▸ **Problem to solve**:
Repeat the lines below exactly as they appear, but leave out the images.

▸ **Given material**:
┌──

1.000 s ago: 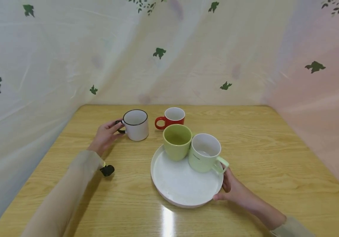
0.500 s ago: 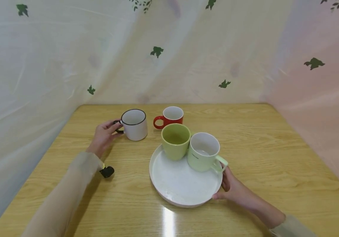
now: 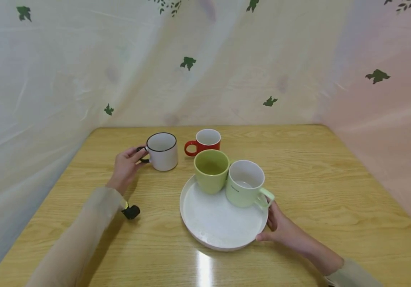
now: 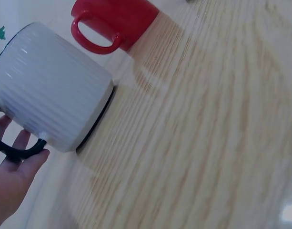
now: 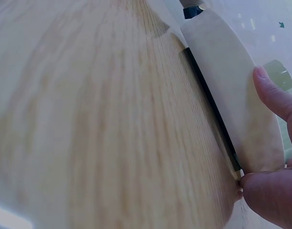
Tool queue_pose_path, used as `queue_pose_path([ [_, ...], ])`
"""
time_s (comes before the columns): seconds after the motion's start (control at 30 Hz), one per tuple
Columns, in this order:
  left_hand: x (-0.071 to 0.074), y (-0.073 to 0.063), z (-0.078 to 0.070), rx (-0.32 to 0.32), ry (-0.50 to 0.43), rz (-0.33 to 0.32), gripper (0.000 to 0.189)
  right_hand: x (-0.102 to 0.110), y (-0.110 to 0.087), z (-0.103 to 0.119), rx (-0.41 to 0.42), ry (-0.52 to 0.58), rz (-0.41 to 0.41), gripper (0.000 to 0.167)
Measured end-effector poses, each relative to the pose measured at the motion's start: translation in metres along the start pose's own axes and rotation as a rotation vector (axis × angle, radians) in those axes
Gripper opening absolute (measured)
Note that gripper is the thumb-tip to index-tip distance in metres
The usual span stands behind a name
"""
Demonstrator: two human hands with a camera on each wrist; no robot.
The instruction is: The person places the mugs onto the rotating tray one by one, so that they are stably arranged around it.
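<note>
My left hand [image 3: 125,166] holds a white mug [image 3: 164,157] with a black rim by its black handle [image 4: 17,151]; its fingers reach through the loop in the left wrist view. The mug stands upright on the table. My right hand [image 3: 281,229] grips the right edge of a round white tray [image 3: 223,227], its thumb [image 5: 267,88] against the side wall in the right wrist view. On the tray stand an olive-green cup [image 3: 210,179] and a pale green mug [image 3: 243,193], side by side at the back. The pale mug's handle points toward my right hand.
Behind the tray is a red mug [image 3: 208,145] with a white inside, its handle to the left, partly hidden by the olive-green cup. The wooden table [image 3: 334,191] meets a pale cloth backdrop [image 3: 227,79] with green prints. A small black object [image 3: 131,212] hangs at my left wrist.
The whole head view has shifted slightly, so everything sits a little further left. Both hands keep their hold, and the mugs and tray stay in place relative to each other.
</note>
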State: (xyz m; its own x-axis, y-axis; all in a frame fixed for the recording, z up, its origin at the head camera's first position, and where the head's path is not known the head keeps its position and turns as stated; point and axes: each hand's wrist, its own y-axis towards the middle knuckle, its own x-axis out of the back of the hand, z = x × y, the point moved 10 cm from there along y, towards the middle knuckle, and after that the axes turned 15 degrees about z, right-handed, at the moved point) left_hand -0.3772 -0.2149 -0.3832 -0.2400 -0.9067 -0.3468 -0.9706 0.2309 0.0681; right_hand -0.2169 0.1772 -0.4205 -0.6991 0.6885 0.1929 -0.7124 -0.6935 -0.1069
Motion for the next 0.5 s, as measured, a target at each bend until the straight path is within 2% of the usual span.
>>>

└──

▸ **Answer box**:
1.000 s ago: 
0.500 s ago: 
now: 
now: 
now: 
Tool queue_pose_path, used as `queue_pose_path([ [_, ...], ])`
"""
time_s (comes before the columns): seconds after the motion's start (control at 30 Hz), one per tuple
Columns, in this order:
  left_hand: x (-0.071 to 0.074), y (-0.073 to 0.063), z (-0.078 to 0.070), rx (-0.32 to 0.32), ry (-0.50 to 0.43), rz (-0.33 to 0.32), gripper (0.000 to 0.189)
  right_hand: x (-0.102 to 0.110), y (-0.110 to 0.087), z (-0.103 to 0.119), rx (-0.41 to 0.42), ry (-0.52 to 0.58), rz (-0.41 to 0.41), gripper (0.000 to 0.167)
Measured end-effector poses, each relative to the pose measured at the motion's start: translation in metres along the start pose's own axes and rotation as a rotation vector (axis × angle, radians) in those axes
Gripper opening absolute (measured)
Note that gripper is the thumb-tip to index-tip distance in metres
The usual span stands behind a name
"""
Demonstrator: two human hands with a camera on each wrist; no robot.
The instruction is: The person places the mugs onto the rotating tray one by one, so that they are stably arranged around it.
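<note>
My left hand [image 3: 125,166] holds a white mug [image 3: 164,157] with a black rim by its black handle [image 4: 17,151]; its fingers reach through the loop in the left wrist view. The mug stands upright on the table. My right hand [image 3: 281,229] grips the right edge of a round white tray [image 3: 223,227], its thumb [image 5: 267,88] against the side wall in the right wrist view. On the tray stand an olive-green cup [image 3: 210,179] and a pale green mug [image 3: 243,193], side by side at the back. The pale mug's handle points toward my right hand.
Behind the tray is a red mug [image 3: 208,145] with a white inside, its handle to the left, partly hidden by the olive-green cup. The wooden table [image 3: 334,191] meets a pale cloth backdrop [image 3: 227,79] with green prints. A small black object [image 3: 131,212] hangs at my left wrist.
The whole head view has shifted slightly, so everything sits a little further left. Both hands keep their hold, and the mugs and tray stay in place relative to each other.
</note>
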State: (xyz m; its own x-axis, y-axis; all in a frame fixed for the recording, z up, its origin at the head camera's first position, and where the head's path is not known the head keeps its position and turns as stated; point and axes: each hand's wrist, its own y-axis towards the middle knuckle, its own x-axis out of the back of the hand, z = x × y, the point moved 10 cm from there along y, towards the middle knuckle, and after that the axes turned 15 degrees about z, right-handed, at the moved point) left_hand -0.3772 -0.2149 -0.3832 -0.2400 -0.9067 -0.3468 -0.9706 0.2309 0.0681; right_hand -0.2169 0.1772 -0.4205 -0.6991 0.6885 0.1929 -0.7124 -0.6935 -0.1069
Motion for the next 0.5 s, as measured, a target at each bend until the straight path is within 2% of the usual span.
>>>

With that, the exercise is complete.